# Natalia Palej A00279259
Software Design with Artificial Intelligence for Cloud Computing 
Year 4

# Part 1: Data Collection Through Web Scraping

## Make Necessary Imports

In [27]:
# Needed to make HTTP request
import requests
# Expression for text manipultion
import re
# Needed to add delay between requests 
import time
import json
# BeautifulSoup needed for parsing HTML content
from bs4 import BeautifulSoup

## Function to Extract Specific HTML Element

That function takes CSS selector as input and returns the text of the first element that matches it.
If no matching found, it returns 'N/A'.

In [28]:
def get_text(selector):
    element = pokemon_soup.select_one(selector)
    return element.text.strip() if element else 'N/A'

## Make Request To Pokemon Page

In [29]:
url = 'https://pokemondb.net/pokedex/all'

In [30]:
print("Starting Data Scraping for...", url)

Starting Data Scraping for... https://pokemondb.net/pokedex/all


In [31]:
# Request to fetch the webpage
response = requests.get(url)
# Raise error if server responds with error (eg 500)
response.raise_for_status()

# Parse the content with BeautifulSoup
pokemon_all = BeautifulSoup(response.content, 'html.parser')

## Data Extraction

Find all Pokemon links by looking for elements within table rows 

In [32]:
pokemon_links = []
for i in pokemon_all.select('table#pokedex tbody tr a[href^="/pokedex/"]'):
    pokemon_links.append(i['href'])

## Verify Links Were Extracted Properly

In [33]:
print("\nPrinting first 10 pokemon_links...")
index = 0
for link in pokemon_links[:10]:
    index += 1
    print(index, ":", link)


Printing first 10 pokemon_links...
1 : /pokedex/bulbasaur
2 : /pokedex/ivysaur
3 : /pokedex/venusaur
4 : /pokedex/venusaur
5 : /pokedex/charmander
6 : /pokedex/charmeleon
7 : /pokedex/charizard
8 : /pokedex/charizard
9 : /pokedex/charizard
10 : /pokedex/squirtle


## Individual Pokemon Scraping

Stored data for each Pokemon in dictionary 

In [39]:
pokemon_data = {}

### Limit Scraping to 500 Pokemons

Set the limit to scrape max 500 Pokemons (it was taking too long to scrape all)

In [40]:
max_pokemons = 500
print()




### Loop Through Each Link To Scrape Individual Pokemon

Comments added within the below code block. There is NOTE for attribute "move"

In [35]:
for link in pokemon_links[:max_pokemons]:
    # Wait for 5 seconds between requests
    time.sleep(5)
    pokemon_link = 'https://pokemondb.net' + link
    response = requests.get(pokemon_link)
    response.raise_for_status()
    pokemon_soup = BeautifulSoup(response.content, 'html.parser')

    # Extract the Data
    # Pokedex Data
    name = pokemon_soup.find('h1').text
    national_no = get_text('table.vitals-table tr:-soup-contains("National №") td')
    
    # Scraping types
    type_elements = pokemon_soup.select('table.vitals-table tr:-soup-contains("Type") td a')
    types = [type_element.get_text(strip=True).lower() for type_element in type_elements]
    species = get_text('table.vitals-table tr:-soup-contains("Species") td')
    height = get_text('table.vitals-table tr:-soup-contains("Height") td').replace('\xa0', ' ').strip()
    weight = get_text('table.vitals-table tr:-soup-contains("Weight") td').replace('\xa0', ' ').strip()

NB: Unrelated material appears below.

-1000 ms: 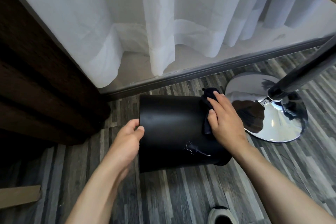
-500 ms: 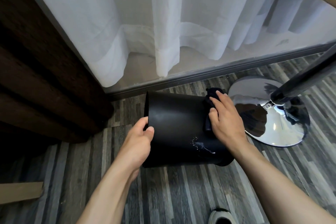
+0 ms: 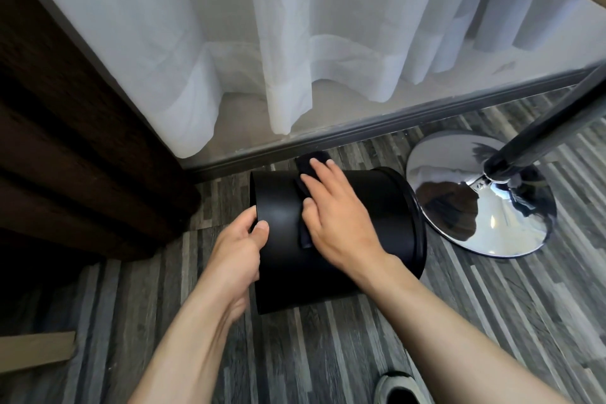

    # Modify the extraction for abilities
    abilities = get_text('table.vitals-table tr:-soup-contains("Abilities") td')
    # Remove numbers and hidden text
    abilities_cleaned = re.sub(r'\d+\.\s*|\s*\(hidden ability\)', '', abilities)
    # Add comma before capital letter
    abilities_cleaned = re.sub(r'(?<=\w)(?=[A-Z])', ', ', abilities_cleaned).strip()
    
    # Training
    ev_yield = get_text('table.vitals-table tr:-soup-contains("EV yield") td')
    catch_rate = get_text('table.vitals-table tr:-soup-contains("Catch rate") td')
    base_friendship = get_text('table.vitals-table tr:-soup-contains("Base") td')
    base_exp = get_text('table.vitals-table tr:-soup-contains("Base Exp.") td')
    growth_rate = get_text('table.vitals-table tr:-soup-contains("Growth Rate") td')
    
    # Breeding
    egg_groups = get_text('table.vitals-table tr:-soup-contains("Egg Groups") td')
    gender = get_text('table.vitals-table tr:-soup-contains("Gender") td')
    egg_cycles = get_text('table.vitals-table tr:-soup-contains("Egg cycles") td').strip()
    
    # Base Stats
    hp = get_text('table.vitals-table tr:-soup-contains("HP") td.cell-num:nth-of-type(1)')
    min_hp = get_text('table.vitals-table tr:-soup-contains("HP") td.cell-num:nth-of-type(3)')
    max_hp = get_text('table.vitals-table tr:-soup-contains("HP") td.cell-num:nth-of-type(4)')
    
    attack = get_text('table.vitals-table tr:-soup-contains("Attack") td.cell-num:nth-of-type(1)')
    min_attack = get_text('table.vitals-table tr:-soup-contains("Attack") td.cell-num:nth-of-type(3)')
    max_attack = get_text('table.vitals-table tr:-soup-contains("Attack") td.cell-num:nth-of-type(4)')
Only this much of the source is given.